• _DATA UNDER STUDY_
______

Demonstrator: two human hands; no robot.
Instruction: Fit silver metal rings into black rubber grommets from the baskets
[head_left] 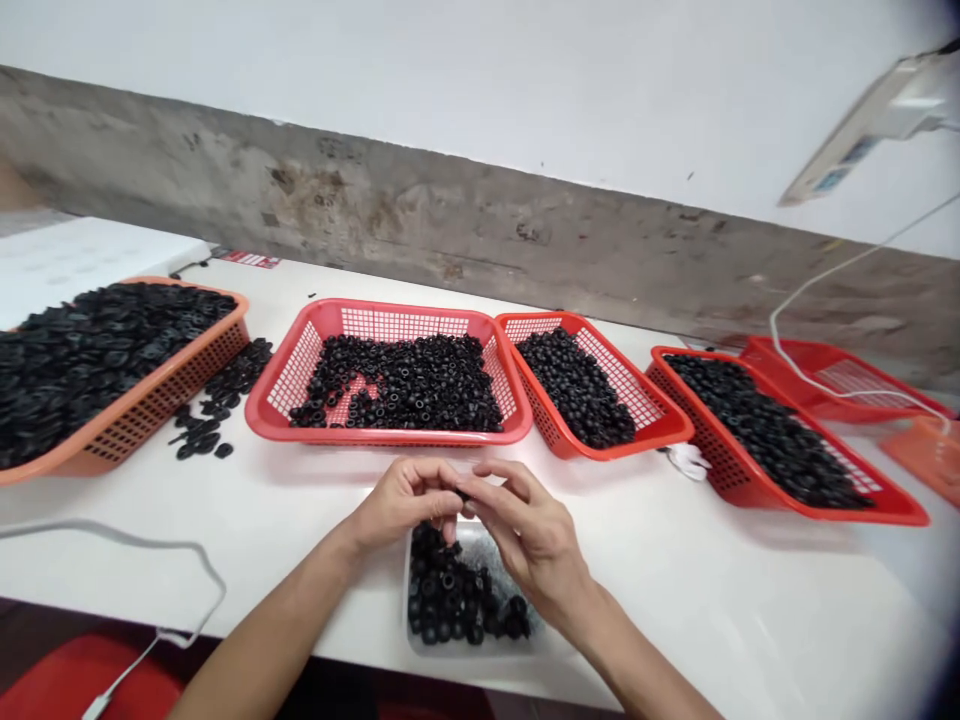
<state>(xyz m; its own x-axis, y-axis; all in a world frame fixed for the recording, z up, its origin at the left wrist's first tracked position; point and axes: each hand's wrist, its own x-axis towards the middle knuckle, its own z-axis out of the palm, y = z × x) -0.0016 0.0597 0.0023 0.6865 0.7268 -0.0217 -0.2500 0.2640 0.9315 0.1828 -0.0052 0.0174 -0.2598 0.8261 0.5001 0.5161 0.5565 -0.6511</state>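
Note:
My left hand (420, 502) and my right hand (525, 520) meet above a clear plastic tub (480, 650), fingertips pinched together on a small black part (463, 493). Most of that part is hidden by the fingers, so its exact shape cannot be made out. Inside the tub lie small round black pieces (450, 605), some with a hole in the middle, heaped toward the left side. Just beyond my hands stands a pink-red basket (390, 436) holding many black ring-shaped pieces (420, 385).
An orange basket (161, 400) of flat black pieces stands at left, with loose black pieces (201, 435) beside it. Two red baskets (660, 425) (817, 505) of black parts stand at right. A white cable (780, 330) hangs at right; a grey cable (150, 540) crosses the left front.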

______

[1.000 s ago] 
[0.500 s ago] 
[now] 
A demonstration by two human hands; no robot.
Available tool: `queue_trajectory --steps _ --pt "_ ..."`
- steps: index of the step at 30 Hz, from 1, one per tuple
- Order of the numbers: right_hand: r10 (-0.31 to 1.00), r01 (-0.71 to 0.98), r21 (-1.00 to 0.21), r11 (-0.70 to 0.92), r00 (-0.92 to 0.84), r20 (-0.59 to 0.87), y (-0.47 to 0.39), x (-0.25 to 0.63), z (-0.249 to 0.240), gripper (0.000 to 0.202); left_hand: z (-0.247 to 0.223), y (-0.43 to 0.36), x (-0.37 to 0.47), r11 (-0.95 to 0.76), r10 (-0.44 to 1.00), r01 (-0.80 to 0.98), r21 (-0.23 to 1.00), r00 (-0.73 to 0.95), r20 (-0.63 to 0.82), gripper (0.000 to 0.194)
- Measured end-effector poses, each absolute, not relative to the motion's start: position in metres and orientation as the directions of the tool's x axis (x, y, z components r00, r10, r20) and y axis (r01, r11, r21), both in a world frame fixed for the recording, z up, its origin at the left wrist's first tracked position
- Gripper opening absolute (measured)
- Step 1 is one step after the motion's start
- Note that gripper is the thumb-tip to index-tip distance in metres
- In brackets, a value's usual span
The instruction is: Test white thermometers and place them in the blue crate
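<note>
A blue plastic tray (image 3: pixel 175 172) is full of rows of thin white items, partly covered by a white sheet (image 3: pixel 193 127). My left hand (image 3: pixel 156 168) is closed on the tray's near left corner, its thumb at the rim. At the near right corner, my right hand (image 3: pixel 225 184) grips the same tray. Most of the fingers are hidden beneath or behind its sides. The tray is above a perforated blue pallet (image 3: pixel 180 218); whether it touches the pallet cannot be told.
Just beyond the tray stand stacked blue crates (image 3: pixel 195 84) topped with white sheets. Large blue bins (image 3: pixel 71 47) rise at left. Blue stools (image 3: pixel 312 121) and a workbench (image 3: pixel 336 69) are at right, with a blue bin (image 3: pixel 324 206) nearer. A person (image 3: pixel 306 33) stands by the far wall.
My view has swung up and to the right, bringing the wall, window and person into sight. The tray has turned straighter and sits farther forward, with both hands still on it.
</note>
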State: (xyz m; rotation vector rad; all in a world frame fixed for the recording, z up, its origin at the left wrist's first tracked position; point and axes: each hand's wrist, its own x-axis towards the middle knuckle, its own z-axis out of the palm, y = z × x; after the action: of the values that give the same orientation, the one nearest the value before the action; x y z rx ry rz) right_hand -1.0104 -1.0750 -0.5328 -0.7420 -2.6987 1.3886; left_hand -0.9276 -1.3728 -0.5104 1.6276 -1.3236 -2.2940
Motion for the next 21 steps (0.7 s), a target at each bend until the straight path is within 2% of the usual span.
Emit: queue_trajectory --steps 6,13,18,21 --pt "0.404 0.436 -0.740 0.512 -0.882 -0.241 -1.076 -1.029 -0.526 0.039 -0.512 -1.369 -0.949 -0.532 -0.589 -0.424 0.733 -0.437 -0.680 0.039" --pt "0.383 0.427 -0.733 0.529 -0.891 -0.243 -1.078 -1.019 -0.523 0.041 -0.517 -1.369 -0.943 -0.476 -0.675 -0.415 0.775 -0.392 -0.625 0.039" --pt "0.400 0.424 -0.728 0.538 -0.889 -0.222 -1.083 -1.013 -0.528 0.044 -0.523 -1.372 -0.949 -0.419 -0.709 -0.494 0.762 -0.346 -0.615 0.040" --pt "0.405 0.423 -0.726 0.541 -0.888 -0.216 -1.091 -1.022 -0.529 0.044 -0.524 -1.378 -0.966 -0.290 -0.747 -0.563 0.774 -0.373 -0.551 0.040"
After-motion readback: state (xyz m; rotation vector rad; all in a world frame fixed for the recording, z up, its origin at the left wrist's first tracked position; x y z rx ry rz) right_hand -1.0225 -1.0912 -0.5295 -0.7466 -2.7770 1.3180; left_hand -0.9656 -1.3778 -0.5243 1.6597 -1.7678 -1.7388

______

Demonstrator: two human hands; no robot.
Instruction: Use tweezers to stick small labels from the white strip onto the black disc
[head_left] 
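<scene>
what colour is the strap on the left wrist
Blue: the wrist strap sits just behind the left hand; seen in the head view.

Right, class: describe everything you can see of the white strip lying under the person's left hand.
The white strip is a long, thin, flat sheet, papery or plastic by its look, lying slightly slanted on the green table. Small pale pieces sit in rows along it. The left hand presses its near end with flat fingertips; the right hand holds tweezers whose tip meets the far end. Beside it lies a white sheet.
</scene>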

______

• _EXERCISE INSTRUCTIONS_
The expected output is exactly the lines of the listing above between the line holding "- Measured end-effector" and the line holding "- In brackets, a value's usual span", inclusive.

• _RESULT BELOW_
- Measured end-effector poses, each absolute, not relative to the motion's start: position in metres and orientation as the directions of the tool's x axis (x, y, z components r00, r10, r20) and y axis (r01, r11, r21), both in a world frame fixed for the recording, z up, its origin at the left wrist's first tracked position
- Gripper opening absolute (measured)
- Step 1 is one step after the motion's start
- Note that gripper is the thumb-tip to index-tip distance in metres
- In brackets, a value's usual span

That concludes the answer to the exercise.